[scald=47931:sdl_editor_representation]VENETTE (Oise) (Reuters) - Nicolas Sarkozy a jugé mardi de son devoir de penser d'abord aux salariés de l'industrie, dont les emplois sont exposés à la concurrence internationale, plutôt qu'aux fonctionnaires, protégés par leur statut.

Le président de la République visitait une usine de carburant vert à Venette, près de Compiègne, alors que la quasi-totalité des syndicats d'enseignants du public et du privé organisaient en France grèves et manifestations pour protester contre les suppressions de postes dans l'Education.

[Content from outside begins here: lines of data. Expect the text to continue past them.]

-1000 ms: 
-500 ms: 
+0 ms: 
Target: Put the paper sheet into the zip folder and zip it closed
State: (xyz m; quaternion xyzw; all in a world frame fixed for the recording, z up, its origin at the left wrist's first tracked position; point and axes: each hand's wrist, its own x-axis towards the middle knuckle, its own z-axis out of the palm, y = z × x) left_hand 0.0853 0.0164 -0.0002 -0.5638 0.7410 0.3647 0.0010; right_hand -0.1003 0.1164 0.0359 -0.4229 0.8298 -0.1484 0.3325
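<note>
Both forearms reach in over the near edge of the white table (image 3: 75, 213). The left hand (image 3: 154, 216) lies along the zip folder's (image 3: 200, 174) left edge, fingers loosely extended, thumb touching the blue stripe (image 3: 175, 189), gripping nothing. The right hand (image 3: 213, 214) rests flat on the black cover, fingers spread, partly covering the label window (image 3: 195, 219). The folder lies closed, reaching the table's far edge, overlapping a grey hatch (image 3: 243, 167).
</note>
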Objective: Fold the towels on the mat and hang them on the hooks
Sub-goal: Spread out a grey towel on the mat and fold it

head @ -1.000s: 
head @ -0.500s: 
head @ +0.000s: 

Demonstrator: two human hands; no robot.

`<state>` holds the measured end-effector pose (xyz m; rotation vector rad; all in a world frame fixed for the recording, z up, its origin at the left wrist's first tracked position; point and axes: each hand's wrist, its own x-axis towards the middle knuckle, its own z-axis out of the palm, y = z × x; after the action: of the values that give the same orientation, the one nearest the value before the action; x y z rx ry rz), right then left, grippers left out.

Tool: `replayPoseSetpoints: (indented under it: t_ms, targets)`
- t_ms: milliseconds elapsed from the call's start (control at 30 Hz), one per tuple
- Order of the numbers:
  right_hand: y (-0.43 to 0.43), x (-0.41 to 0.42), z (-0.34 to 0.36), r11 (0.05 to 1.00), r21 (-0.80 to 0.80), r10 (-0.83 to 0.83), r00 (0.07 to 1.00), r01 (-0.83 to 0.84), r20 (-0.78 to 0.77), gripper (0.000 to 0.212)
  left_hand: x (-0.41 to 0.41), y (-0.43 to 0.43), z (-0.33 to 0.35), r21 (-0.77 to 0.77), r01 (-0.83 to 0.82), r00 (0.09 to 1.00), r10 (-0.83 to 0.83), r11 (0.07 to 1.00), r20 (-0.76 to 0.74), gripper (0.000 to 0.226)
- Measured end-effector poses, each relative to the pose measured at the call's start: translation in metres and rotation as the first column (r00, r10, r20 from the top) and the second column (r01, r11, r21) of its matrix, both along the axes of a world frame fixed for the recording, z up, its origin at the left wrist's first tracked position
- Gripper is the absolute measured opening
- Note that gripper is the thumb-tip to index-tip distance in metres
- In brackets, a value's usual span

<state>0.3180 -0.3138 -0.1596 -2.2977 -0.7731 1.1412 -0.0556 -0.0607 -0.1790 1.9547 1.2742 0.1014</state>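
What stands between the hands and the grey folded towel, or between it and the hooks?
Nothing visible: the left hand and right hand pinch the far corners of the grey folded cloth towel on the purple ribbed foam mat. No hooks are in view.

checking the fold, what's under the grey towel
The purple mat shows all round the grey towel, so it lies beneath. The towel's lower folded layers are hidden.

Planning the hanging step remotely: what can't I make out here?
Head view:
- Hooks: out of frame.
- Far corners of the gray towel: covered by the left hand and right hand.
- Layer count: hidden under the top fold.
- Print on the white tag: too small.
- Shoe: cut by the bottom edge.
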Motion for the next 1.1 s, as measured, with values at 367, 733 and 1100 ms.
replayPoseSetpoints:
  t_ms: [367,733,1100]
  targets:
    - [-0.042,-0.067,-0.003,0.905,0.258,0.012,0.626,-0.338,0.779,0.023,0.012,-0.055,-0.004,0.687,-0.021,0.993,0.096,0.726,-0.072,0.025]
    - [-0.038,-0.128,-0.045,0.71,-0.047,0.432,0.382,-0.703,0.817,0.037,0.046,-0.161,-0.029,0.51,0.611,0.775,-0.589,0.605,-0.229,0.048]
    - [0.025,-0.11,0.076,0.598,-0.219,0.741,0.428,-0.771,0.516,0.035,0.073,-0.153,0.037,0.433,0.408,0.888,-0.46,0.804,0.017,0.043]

"Aujourd'hui, il y a des protestations, c'est normal dans une démocratie", a-t-il déclaré aux salariés de l'usine Novance, du groupe Sofiprotéol au moment où les enseignants du public et du privé menaient une grève très suivie en France.

"Mais les emplois qui sont en cause ce n'est pas les emplois de la fonction publique, c'est les emplois de l'industrie, c'est les emplois de l'entreprise, c'est les emplois qui sont exposés à la concurrence", a-t-il ajouté.

"Mon devoir de chef de l'Etat c'est d'abord de penser aux ouvriers, aux salariés et aux cadres qui sont lancés dans la compétition internationale et qui ont besoin du soutien de l'Etat, plus que de penser à ceux qui ont un travail difficile mais qui ont un statut qui les protège", a-t-il ajouté. "Vous, vous êtes exposés, c'est pour ça que je dois d'abord être avec vous plus qu'avec d'autres qui sont protégés dans leur statut."